Despite these tensions, editors are rushing to sign conservative titles, and conservatives continue to rush to write them. Jared Kushner and William Barr have also sold books. Still, many top-house editors are reluctant to provoke a reaction by working with far-right Republicans, and the mistrust can be mutual. This summer, two industry veterans announced they are launching a new conservative publishing company to cater to right-wing authors who feel left out by mainstream publishers.

It’s unclear if publishers will see the kind of blockbusters we saw during the Trump era. But analysts predict that the polarization of cultural and social issues will continue to boost book sales on both sides of the political divide.

“Now it feels like culture wars are on again,” McLean said. “Everyone took a deep breath and we’re back. “

Alexandra Alter covers publishing and the literary world for The Times.

  • Police arrested a man who claimed to have a bomb in a van near the Capitol. During a standoff, the man took to Facebook criticizing Democrats.

  • The Federal Trade Commission filed a more detailed complaint accusing Facebook of being a monopoly. A federal judge has dismissed the agency’s original case.

  • The Biden administration has urged states with high unemployment rates to use federal money to extend unemployment benefits in the event of a pandemic, which are expected to expire next month.

Climate change is a crisis of children’s rights, Greta Thunberg and three other young climate activists argue in The Times.

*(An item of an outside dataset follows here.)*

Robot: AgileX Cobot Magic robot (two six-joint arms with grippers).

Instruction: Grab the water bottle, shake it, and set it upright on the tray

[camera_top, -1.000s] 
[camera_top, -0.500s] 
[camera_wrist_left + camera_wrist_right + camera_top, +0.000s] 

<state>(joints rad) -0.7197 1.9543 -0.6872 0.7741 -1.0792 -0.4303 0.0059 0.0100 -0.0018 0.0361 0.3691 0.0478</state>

“Fatigue of compassion”: Anita sircar, a doctor in the Covid unit, writes in the Los Angeles Times about the difficulty in sympathizing with his unvaccinated patients.

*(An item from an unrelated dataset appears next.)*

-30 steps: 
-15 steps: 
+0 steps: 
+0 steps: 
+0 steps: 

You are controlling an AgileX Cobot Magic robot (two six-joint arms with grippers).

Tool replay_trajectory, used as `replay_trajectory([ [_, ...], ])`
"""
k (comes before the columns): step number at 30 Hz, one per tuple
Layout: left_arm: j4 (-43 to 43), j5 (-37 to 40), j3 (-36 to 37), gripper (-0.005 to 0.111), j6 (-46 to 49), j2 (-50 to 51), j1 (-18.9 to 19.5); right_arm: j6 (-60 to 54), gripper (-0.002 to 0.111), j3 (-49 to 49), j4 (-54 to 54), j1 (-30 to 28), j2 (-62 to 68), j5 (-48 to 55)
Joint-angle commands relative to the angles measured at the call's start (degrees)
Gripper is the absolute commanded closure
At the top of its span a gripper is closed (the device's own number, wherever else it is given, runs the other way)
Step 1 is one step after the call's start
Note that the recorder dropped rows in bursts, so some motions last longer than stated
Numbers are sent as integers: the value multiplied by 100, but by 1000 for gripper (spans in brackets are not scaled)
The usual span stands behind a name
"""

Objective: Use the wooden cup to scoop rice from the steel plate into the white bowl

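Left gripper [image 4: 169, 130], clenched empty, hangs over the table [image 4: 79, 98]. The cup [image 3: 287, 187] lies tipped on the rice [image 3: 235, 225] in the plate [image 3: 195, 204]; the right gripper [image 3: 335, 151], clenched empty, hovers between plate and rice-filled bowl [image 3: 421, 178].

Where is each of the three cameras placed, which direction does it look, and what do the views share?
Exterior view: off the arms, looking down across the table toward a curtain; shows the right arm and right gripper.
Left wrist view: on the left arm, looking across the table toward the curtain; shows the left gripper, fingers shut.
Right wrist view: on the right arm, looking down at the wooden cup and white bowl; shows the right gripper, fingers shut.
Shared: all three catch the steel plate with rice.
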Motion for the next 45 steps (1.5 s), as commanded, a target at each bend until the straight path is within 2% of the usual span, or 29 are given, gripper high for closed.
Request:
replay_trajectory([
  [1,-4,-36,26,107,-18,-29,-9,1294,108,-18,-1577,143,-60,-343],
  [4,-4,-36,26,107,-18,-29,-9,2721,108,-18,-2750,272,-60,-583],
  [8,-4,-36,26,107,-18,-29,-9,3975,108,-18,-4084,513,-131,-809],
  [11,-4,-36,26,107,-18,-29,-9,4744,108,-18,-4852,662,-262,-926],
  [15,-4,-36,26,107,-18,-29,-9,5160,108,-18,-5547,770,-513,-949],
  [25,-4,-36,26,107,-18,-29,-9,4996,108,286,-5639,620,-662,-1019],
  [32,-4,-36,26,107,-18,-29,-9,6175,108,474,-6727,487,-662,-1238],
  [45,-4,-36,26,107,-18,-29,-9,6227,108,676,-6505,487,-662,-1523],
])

Joshua William Gelb has produced nearly 60 plays since the pandemic closed live performances. His place: a 2 foot by 4 foot closet in his East Village apartment. He calls it Theater in Quarantine.

The shows, which Gelb streams online, include a sci-fi mash-up and three Stooges and a musical about Mother Teresa. The performances are weird, funny, serious and graphically bold, writes Jesse Green, the Times’ chief theater critic.

“Quarantined theater, despite its addiction to digital effects and punitive schedule, has proven to be the best and most purely theatrical thing to come out of the pandemic,” writes Jesse.

You can watch Gelb’s performances on YouTube and read Jesse’s full article here.

Yesterday’s Spelling Bee pangrams were ineffective and infectious. Here is today’s puzzle – or you can play it online.

Here are today’s mini crosswords and a hint: Summa ___ laude (three letters).

If you want to play more, find all of our games here.